[Exercise directions]: Would you set down the complete data below, exactly as shown?
[Dataset section — start]
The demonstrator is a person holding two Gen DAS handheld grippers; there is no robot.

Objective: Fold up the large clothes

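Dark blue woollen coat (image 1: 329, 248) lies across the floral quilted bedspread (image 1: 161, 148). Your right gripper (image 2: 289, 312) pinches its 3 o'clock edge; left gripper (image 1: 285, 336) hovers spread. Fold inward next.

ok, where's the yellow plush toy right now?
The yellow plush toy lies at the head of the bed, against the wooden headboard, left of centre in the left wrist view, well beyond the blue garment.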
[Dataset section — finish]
[Solved problem]:
The demonstrator is a person holding two Gen DAS handheld grippers; there is no robot.

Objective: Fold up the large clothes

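Dark blue woollen coat (image 1: 329, 248) lies across the floral quilted bedspread (image 1: 161, 148). Your right gripper (image 2: 289, 312) pinches its 3 o'clock edge; left gripper (image 1: 285, 336) hovers spread. Fold inward next.

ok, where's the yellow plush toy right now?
The yellow plush toy lies at the head of the bed, against the wooden headboard, left of centre in the left wrist view, well beyond the blue garment.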

The exercise is done, and nothing more is needed.